“Valentine de Saint-Point è una di quelle figure
libere che fece agli inizi del Novecento l’emancipazione femminile e
l’avanguardia artistica, ma di cui la storia cuturale non ha voluto riordare
niente”, esordisce la presentazione. Non meritava? E invece sì. Nata nel 1875,
pronipote di Lamartine, bella donna, viso modesto e fisico aggressivo, avida di
esperienze, è la prima teorica e pratica dell’emancipazione femminile e
dell’avanguardia artistica insieme, critica e concorrente del misogino
Marinetti in fatto di futurismo. Tutto in lei è speciale: la “donna nuova” che
Apollinaire delineava, l’epitome di può dire del primo Novecento, femminista,
futurista.
La vita. È la “donna nuova” che chiedeva Apolinaire.

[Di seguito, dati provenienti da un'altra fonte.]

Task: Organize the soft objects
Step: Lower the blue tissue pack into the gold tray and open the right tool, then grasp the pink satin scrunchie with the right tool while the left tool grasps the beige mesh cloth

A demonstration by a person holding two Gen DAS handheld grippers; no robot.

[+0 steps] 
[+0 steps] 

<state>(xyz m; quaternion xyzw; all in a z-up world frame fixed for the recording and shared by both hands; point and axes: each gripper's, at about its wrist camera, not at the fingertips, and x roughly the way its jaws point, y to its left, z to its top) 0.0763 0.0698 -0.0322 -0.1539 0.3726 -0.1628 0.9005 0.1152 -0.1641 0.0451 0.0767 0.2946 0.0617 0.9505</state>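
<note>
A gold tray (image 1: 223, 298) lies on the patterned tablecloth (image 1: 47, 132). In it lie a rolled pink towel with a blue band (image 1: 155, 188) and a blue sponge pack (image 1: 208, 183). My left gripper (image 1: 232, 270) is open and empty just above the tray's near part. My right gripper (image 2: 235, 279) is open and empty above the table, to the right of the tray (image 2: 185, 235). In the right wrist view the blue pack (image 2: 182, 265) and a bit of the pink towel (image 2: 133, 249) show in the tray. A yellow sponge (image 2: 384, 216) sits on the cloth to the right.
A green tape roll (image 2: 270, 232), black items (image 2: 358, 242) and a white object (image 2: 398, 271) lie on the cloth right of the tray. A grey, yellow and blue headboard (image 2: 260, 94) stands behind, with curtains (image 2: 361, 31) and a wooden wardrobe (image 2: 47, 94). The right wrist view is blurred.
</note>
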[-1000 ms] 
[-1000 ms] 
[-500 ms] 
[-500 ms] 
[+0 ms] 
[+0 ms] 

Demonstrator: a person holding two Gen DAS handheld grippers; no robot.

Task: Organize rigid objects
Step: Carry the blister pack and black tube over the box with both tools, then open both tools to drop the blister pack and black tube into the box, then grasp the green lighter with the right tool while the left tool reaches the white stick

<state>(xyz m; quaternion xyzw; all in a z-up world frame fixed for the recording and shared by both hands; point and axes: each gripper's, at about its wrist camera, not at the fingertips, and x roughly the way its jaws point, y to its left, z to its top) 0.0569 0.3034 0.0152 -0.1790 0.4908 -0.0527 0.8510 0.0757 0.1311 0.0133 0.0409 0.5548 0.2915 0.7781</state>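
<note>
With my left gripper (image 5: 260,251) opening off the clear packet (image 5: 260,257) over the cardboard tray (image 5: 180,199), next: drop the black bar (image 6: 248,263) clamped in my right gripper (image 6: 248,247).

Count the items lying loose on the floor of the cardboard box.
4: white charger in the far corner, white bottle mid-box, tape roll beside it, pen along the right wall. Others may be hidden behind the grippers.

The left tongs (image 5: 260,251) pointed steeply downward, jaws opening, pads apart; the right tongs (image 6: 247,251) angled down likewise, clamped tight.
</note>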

Nata aristocratica, orfana di padre presto, si sposa a diciotto anni per uscire
di casa, con un anziano professore che dopo quattro anni ha “la buona idea” di
morire. Valentine allora, nata Anna Jeanne Valentine Marianne Desglans de
Cessiat-Vercell (Vercell era il padre, i due “de” sono materni), prende il nome
d’arte dal castello che il bisnonno Lamartine ha abitato, e dopo i canonici
trecento giorni di vedovaggio sposa un collega del defunto,
Charles Dumont. Che indirizza alla carriera politica – Dumont sarà presto deputato,
più volte, e negli anni 1930 ministro sei volte. Mentre lei si dà all’arte:
posa per Mucha e Rodin, di cui diventa quasi una manager, dipinge lei stessa,
apprezzata da Apollinaire al Salon des Indépendants, scrive e pubblica poesie e
romanzi di tono antibovarysta, per la liberazione del desiderio nella donna, pratica
il teatro e la danza, che vuole rinnovare, e dopo altri quattro anni accetta il
divorzio per colpa – non va nemmeno all’udienza. Tanto più che è già legata in
“unione libera” con Ricciotto Canudo, già orientalista a Firenze e teosofo a
Roma, a Parigi teorico del “cerebralismo”, e poi del cinema come “settima
arte”, oltre che editore, poeta e romanziere - il tipo del “se Parigi c’avesse
lu mèri, sarebbe una picola Bèri”. La storia finirà dopo la guerra, da cui
Canudo tornerà ferito, come Apollinaire, e come lui dopo qualche anno ne
morirà, nel 1923, non prima però di essersi legato a una professoressa di francese,
con la quale ha fatto una figlia e ha “regolarizzato la posizione”. Ma Valentine
ha già cambiato scena: il desiderio ha lasciato posto allo spiritualismo. Crocerossina
in guerra ne esce sopraffatta, e in licenza in Marocco si converte all’islam. Dopo
la morte della madre e di Canudo decide di cambiare un’altra volta vita, e
s’installa al Cairo, dove passerà i trent’anni fino alla morte nel 1953. Dapprima
agitatrice politica, del nazionalismo arabo anti-occidentale, per questo proscritta dall’ambasciata francese
in Egitto. Poi, dopo l’incontro con Guénon, altro convertito, immersa nell’esoterismo..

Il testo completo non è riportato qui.